Reaksi Jokowi saat Ditanya soal Kaesang Tak Bisa Maju Pilgub karena UU Pilkada Batal Direvisi
Jokowi tertawa kecil saat mendengar pertanyaan soal Kaesang yang tidak bisa dicalonkan. Dia pun meminta agar hal tersebut ditanyakan kepada putra bungsunya itu.
Presiden Joko Widodo atau Jokowi tak banyak berkomentar saat ditanya soal putra bungsunya, Kaesang Pangarep yang tak dapat maju pemilihan gubernur (Pilgub) 2024 setelah DPR batal mengesahkan revisi UU Pilkada.
Jokowi awalnya tertawa kecil saat mendengar pertanyaan awak media soal Kaesang yang tidak bisa dicalonkan. Dia pun meminta agar hal tersebut ditanyakan kepada putra bungsunya itu.
"Tanyakan ke Ketua PSI ya," ucap Jokowi diawali tawa saat menjawab pertanyaan awak media di Hotel Kempinski Jakarta Pusat, Jumat (23/8).
Jokowi mengatakan pembatalan pengesahan RUU Pilkada merupakan wilayah DPR RI sebagai lembaga legislatif. Dia memastikan pemerintah akan mengikuti putusan Mahkamah Konstitusi terkait syarat Pilkada.
"(RUU Pilkada) Itu wilayah legislatif, wilayah DPR ya.
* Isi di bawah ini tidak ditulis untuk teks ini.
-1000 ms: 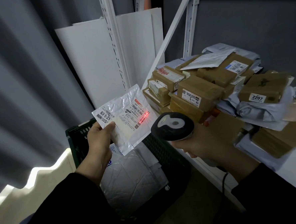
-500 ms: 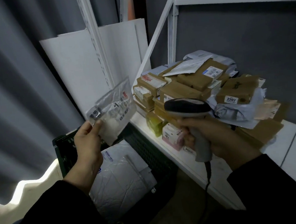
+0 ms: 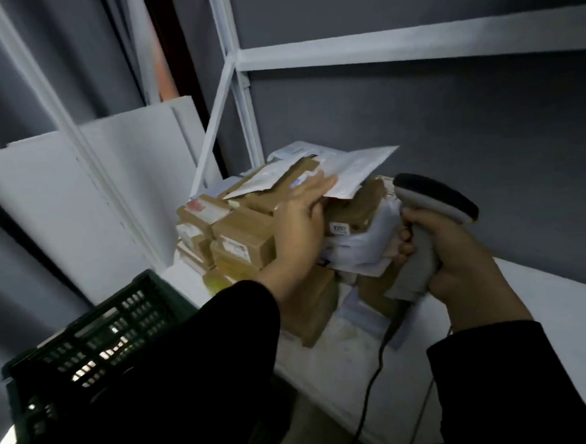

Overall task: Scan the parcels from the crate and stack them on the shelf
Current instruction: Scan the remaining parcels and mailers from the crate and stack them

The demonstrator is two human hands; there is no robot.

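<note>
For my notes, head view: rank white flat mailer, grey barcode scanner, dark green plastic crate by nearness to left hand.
1. White flat mailer: at fingertips of left hand.
2. Grey barcode scanner: right.
3. Dark green plastic crate: lower left.

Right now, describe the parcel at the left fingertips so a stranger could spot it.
Find the white shelf, then the pile of brown boxes on it. At the pile's top, the left hand touches a flat white mailer. Its corner juts right past the boxes, above the scanner.

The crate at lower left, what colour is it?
Dark green: the crate has slotted walls, seen best in the head view.
</note>
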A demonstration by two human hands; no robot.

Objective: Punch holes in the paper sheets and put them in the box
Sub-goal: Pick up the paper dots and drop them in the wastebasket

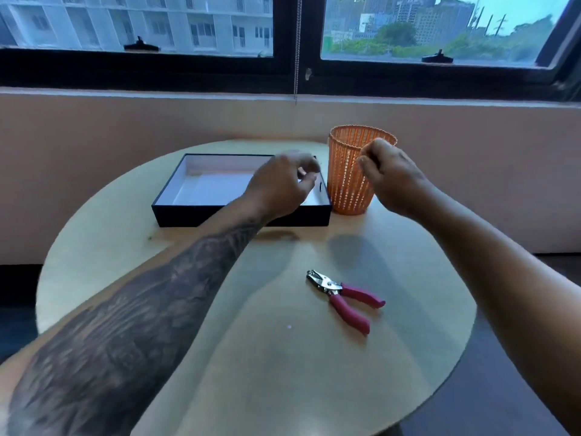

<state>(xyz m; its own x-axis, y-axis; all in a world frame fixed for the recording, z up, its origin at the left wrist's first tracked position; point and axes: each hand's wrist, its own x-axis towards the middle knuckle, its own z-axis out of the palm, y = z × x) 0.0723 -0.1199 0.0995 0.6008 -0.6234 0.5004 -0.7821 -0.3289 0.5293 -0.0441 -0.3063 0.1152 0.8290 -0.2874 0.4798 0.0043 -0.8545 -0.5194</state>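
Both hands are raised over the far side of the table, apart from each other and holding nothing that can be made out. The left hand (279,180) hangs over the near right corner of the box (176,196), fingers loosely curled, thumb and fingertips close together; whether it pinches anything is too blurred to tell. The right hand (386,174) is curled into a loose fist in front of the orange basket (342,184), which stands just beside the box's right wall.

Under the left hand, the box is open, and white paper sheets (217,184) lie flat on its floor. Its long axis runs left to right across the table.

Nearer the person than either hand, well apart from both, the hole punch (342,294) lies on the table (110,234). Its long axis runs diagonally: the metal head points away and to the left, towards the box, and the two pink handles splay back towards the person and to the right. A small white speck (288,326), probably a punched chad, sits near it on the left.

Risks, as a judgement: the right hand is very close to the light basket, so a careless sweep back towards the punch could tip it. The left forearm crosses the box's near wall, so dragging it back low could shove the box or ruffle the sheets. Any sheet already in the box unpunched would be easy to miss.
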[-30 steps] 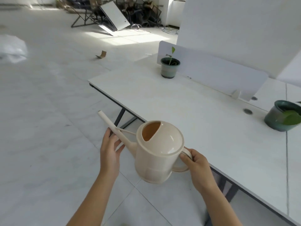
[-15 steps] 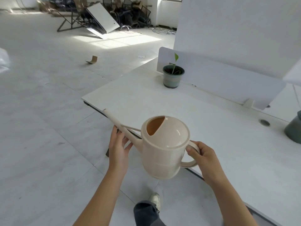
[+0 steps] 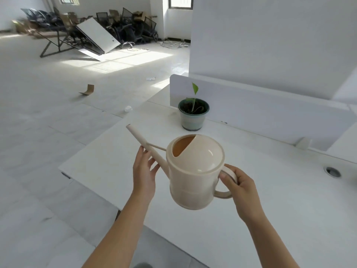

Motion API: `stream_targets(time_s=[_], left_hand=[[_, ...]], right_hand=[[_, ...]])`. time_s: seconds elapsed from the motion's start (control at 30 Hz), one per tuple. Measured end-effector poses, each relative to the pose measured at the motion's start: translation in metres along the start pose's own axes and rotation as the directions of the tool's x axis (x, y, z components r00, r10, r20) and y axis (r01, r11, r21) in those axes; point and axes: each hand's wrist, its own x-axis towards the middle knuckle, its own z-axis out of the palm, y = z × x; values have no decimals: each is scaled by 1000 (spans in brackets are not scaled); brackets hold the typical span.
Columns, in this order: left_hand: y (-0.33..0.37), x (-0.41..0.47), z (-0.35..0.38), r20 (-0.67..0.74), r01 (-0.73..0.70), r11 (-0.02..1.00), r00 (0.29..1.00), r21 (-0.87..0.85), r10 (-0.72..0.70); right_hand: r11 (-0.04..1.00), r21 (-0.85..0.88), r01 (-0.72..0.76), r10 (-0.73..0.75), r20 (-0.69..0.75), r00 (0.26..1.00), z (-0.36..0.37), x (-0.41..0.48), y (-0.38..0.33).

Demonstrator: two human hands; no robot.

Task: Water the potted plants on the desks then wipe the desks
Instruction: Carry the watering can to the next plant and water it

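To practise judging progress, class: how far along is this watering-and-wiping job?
Done: nothing visibly yet. In hand: the right hand grips the handle of the watering can, the left hand touches its spout, above the desk, short of the potted plant. Left: watering it, then wiping; no cloth in view.

A heap of dark office chairs (image 3: pixel 123 26) and a tilted white board (image 3: pixel 98 35) are seen far beyond the left hand (image 3: pixel 144 175). A folded cardboard scrap (image 3: pixel 87 89) is seen on the floor (image 3: pixel 38 151), beyond and leftward of that hand; a small white object (image 3: pixel 128 108) is seen nearer it.
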Motion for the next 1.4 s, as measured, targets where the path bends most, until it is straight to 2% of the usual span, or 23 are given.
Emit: stream_targets(time_s=[0.13,0.27,0.43,0.63,0.73,0.87,1.17,1.4], left_hand=[[-10,60,20,99,71,997,992,32,-74],[-21,113,40,275,168,979,942,114,-194],[-30,170,62,381,313,930,849,195,-366],[-34,214,75,420,438,861,752,257,-508],[-34,226,77,415,467,847,739,253,-531],[-33,237,81,392,480,841,744,250,-542],[-22,249,95,339,504,833,762,226,-553],[-31,240,97,341,527,810,735,257,-586]], right_hand=[[1000,13,-20,22,-143,990,10,27,0],[999,-30,-37,25,-317,948,23,49,-9],[996,-53,-65,27,-534,845,49,71,-28],[978,-119,-170,44,-680,732,87,99,-40],[961,-179,-211,24,-707,707,100,111,-45],[930,-265,-253,-7,-704,710,110,127,-54],[916,-320,-243,-44,-680,732,116,155,-66],[895,-361,-261,-63,-682,728,105,149,-64]])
Iya (ikuti putusan MK)," jelas Jokowi.
Sebelumnya, Revisi Undang-Undang (RUU) Pilkada batal disahkan Dewan Perwakilan Rakyat (DPR) Republik Indonesia (RI).
Wakil Ketua DPR RI Sufmi Dasco Ahmad mengatakan hal itu disebabkan rapat paripurna dengan agenda pengesahan tersebut tidak bisa diteruskan karena kurangnya jumlah peserta rapat atau tidak kuorum.
"Hari ini pada tanggal 22 Agustus jam 10.00, setelah kemudian mengalami penundaan selama 30 menit (tetap tidak kuorum), maka tadi sudah diketok, revisi Undang-Undang Pilkada tidak dapat dilaksanakan," kata Dasco di Kompleks Parlemen Senayan Jakarta, Kamis (22/8).
"Artinya, pada hari ini revisi Undang-Undang Pilkada batal dilaksanakan," tegas Dasco.
Dalam putusan Mahkamah Konstitusi (MK), syarat usia calon kepala daerah, yakni 30 tahun, dihitung sejak penetapannya sebagai calon kepala daerah oleh KPU. Sementara, umur Kaesang belum genap 30 tahun ketika penetapan pasangan calon.
Awalnya DPR menolak mengakomodasi aturan MK soal syarat usia calon kepala daerah dan memilih merujuk pada Mahkamah Agung (MA), yakni 30 tahun pada saat pelantikan. Namun desakan masyararakat menolak siasat ini begitu kuat. DPR akhirnya memutuskan batal mengesahkan revisi UU Pilkada itu.